[1] Several years ago-1999, to be exact-Hollywood came out with a movie called The General’s Daughter. Starring John Travolta and Madeleine Stowe, and set on a major military base in Georgia, it told of an investigation into the suspicious death of a woman officer at the base, who also happens to be the daughter of the base’s commanding general. To all initial appearances, she had died in a quite grisly manner: her nude body was found staked out on a training ground at the base, her panties were wrapped around her neck, and bruise markings were found on her face and upper torso. As is usual with a murder-mystery, a number of twists and turns in the plot occur as the story unfolds. Eventually, though, we find out that her death is linked to events that had happened years previously while she was a cadet at West Point. It was at a time when women were just beginning to be admitted as students into the various military academies. And, as has often been the case when women have entered areas that were previously the exclusive province of men, there was resistance. But for this daughter the resistance took an especially extreme and violent turn. While on night-time training maneuvers, she was accosted by several of her male fellow cadets. They stripped her, tied her up, and repeatedly raped her. At dawn, barely alive, she was found by other cadets and air-lifted to a hospital. Her physical recovery took weeks. When her father, who at this time was a career military officer making his way up through the ranks, visited her later, he not so subtly suggested that what had happened to her was of little import and asked that she forget about it, put it out of her mind. In fact, his exact words were: “it never happened.” It’s clear that his suggestion is motivated by concerns for his own upwardly-mobile career. Indeed, his own superior officers had advised him to hush up the incident.
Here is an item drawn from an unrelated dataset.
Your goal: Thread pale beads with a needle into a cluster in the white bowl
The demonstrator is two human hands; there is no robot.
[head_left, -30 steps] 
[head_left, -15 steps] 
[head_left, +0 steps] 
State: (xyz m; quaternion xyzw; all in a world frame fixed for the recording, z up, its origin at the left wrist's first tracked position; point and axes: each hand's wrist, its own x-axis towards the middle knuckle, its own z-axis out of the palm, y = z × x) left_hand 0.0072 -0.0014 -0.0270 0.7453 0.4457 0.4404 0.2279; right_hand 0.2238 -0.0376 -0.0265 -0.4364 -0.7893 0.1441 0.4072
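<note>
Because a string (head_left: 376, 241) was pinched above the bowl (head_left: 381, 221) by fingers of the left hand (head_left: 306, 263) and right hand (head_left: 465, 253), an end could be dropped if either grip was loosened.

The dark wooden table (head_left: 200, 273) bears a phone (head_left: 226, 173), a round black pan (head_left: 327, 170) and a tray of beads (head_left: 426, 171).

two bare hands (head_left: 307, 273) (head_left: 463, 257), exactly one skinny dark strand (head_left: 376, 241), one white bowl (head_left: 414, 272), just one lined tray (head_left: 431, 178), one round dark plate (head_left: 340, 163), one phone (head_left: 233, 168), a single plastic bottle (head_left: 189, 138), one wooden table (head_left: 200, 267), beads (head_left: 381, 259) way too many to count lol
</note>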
It would not do him any good professionally to have a family member, also in the military, who broke ranks and spoke up about felonies perpetrated by West Point cadets, a group of men destined to be the next generation’s best and brightest leaders of the military. So the general sacrifices his daughter’s well-being for his career; eventually, as the investigators finally discover, this sacrifice leads to her death.1
[2] Now this movie could just as well have been titled “Jephthah’s Daughter”-in reference to a story found in the biblical book of Judges. For the themes, players, and plot moves in both stories are remarkably alike. But that means that this little known story in the Bible has more to say to us today than we have been wont to recognize.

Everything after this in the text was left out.